Monday, February 04, 2008

first snow

this last week has been my first week here in new york. it has already turned out to be difficult, as i caught a raunchy fever on friday and was down for two days - with the exception of me walking to the corner store to buy a toilet plunger (it wasn't me, i promise)! but in the midst of coughs and aches and sweats, i really have felt God's hand of kindness on me. of course, God doesn't give sickness because that is not in His nature to do so - being under-dressed or being out in the rain (or both) brings sickness, riding on the drafty subway soaking wet brings sickness, being with sick people brings sickness - but God doesn't give sickness NO MATTER WHAT!

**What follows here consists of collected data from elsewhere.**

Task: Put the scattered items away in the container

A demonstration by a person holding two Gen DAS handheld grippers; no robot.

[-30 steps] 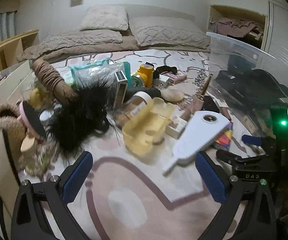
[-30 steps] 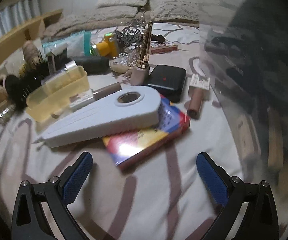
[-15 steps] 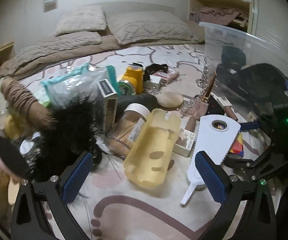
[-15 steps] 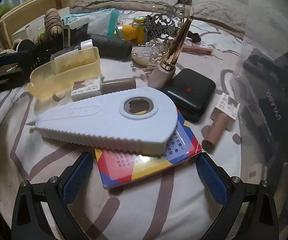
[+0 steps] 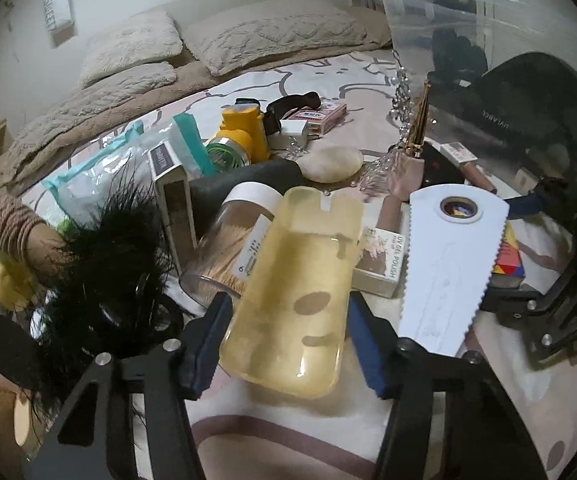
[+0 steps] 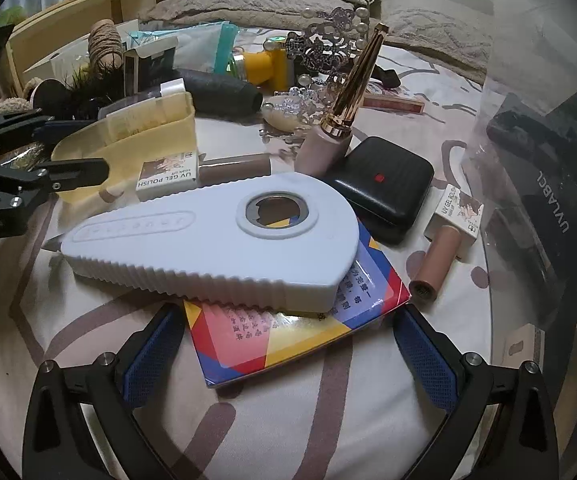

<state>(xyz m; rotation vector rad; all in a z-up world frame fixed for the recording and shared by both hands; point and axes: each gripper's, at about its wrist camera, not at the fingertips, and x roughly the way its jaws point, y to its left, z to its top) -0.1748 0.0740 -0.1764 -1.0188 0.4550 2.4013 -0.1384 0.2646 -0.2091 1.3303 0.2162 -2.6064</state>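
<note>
Scattered items lie on a patterned bedspread. My left gripper (image 5: 288, 344) has its blue pads on both sides of a translucent yellow case (image 5: 292, 292), touching or nearly touching it; the case still rests on the bed. It also shows in the right wrist view (image 6: 128, 140). My right gripper (image 6: 288, 356) is open, its fingers straddling a colourful booklet (image 6: 288, 340) with a white comb-like tool (image 6: 216, 240) lying on top. The clear plastic container (image 5: 508, 80) stands at the right, with dark items inside.
Around lie a UV gel polish box (image 5: 380, 264), a toothpick jar (image 5: 232, 248), black feathers (image 5: 104, 264), a twine spool (image 5: 8, 224), a yellow fan (image 5: 244, 136), a black case (image 6: 380, 184), a gold-capped bottle (image 6: 340, 124) and a polish tube (image 6: 436, 264). Pillows lie behind.
My left gripper has moved forward and narrowed around the yellow case. My right gripper has moved closer to the booklet and white tool, staying open.
</note>
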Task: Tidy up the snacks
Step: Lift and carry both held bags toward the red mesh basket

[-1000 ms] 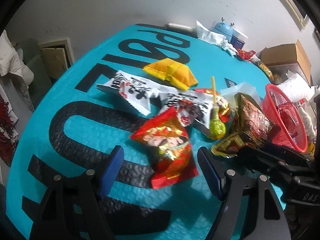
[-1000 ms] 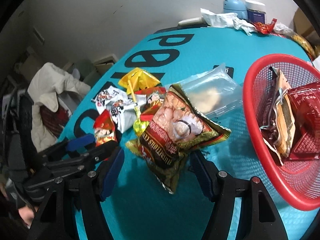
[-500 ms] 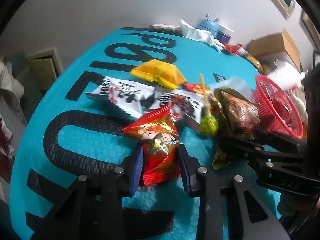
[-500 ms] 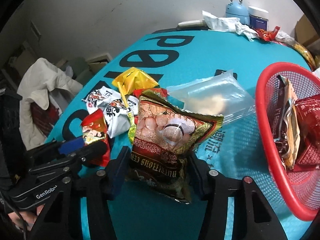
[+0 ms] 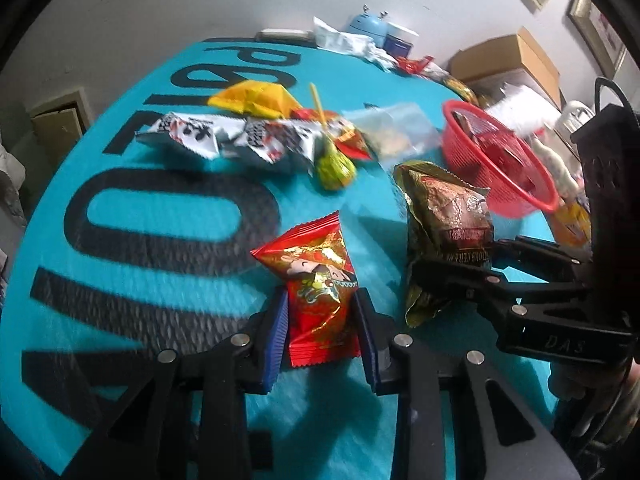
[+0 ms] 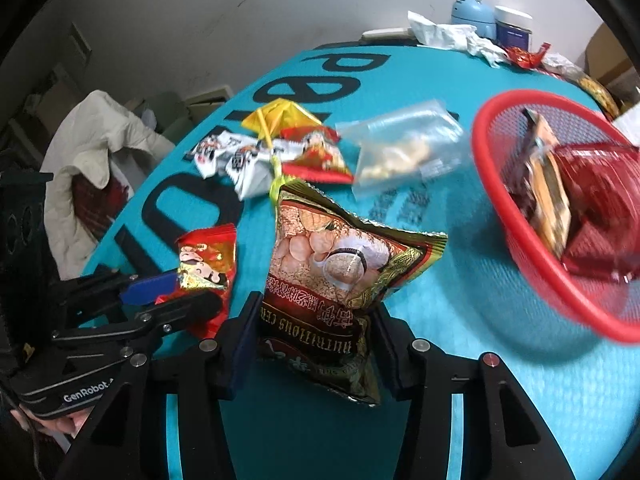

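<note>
My left gripper (image 5: 320, 300) is shut on a red snack packet (image 5: 312, 264), its blue pads pressing both sides of the lower half. Just to its right, my right gripper (image 6: 316, 320) is shut on a gold and brown cereal bag (image 6: 332, 256), which stands upright between the fingers. The cereal bag (image 5: 444, 204) and the red packet (image 6: 206, 256) sit side by side over the teal mat (image 5: 120, 280). A red mesh basket (image 6: 484, 152) holding dark red and brown packets lies to the right. Beyond lies a pile: white packets (image 5: 240, 140), a yellow packet (image 5: 256, 98), a green lollipop (image 5: 334, 168) and a clear bag (image 5: 396, 132).
The mat's far edge holds crumpled tissue (image 5: 344, 40), a blue container (image 5: 366, 24) and a dark jar (image 6: 514, 26). A cardboard box (image 5: 508, 60) stands at the back right. A white cloth (image 6: 92, 132) hangs beside the table on the left.
Both grippers went from wide open around their packets to shut on them. Each packet has since come away from the pile, and the cereal bag now stands upright.
</note>
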The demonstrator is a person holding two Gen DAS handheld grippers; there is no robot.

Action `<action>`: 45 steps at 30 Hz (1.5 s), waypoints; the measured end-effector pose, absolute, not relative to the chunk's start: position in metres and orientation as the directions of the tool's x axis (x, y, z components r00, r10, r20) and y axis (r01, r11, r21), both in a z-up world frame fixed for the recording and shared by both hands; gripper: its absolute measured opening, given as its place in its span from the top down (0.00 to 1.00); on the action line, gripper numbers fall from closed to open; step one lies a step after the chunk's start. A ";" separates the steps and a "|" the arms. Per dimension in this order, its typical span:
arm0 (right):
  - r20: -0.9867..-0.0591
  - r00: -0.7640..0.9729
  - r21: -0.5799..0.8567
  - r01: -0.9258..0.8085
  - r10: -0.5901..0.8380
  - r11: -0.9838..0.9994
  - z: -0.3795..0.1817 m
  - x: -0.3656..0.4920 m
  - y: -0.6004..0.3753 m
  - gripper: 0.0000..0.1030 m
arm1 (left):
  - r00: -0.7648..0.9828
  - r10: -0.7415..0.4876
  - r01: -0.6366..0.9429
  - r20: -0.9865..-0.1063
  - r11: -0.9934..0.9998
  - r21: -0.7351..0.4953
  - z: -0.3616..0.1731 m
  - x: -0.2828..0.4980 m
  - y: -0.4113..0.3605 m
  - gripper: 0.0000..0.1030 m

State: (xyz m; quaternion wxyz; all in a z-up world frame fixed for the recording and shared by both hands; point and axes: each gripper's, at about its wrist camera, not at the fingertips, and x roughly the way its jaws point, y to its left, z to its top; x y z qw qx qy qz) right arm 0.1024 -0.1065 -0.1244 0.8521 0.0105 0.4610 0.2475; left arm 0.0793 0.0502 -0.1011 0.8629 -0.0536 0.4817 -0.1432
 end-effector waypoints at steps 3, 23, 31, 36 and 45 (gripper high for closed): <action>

ok, back to my point. friday night rolls around and i was about to lose it. jaci is down in new orleans till thursday partying it up at mardi gras, patrick was working and playing all day - so there i was in the apartment. alone. no one likes to be alone when they're that sick. really, it's one of the few times when i wanna just cry, "i want my mommy!" but of course, it doesn't work out that way, does it.

so God and i had a little chat. "what have i gotten myself into? do i really know what i'm doing? why am i here? did i make the wrong choice? should i go home now?" it was kind of a one-ended conversation at first, with me being a little delirious from the nyquill and emotion from being a girl. but in my ranting, all i asked for was one thing - that i would be able to sense Him close by me in that moment, for my own peace of mind. needless to say, He came and sat with me for a while and we watched larry king live interview snoop dogg.

i love how easy it is to live life with the confidence that i am loved by God and men, that i go through muddy waters sometimes yet still feel as if i am walking on solid foundations. because God isn't a liar like most people i know, when He says He'll never leave, He means it. when He says He loves us enough to discipline us, He means it. when He says that He is our Father and He loves to provide for us, He means it. it's hard to trust sometimes, but when i am in a place where i feel doubtful or blind to His Word, i just have to remember that He already did what He said He was. and He'll do it again over and over and over.

so now i'm gonna get ready for my first day as a starbucks assistant manager, and i am going to get all bundled up cuz guess what? IT'S SNOWING HERE! WOO HOO! the locals must think us californians are crazy for wanting it to snow. it really is beautiful.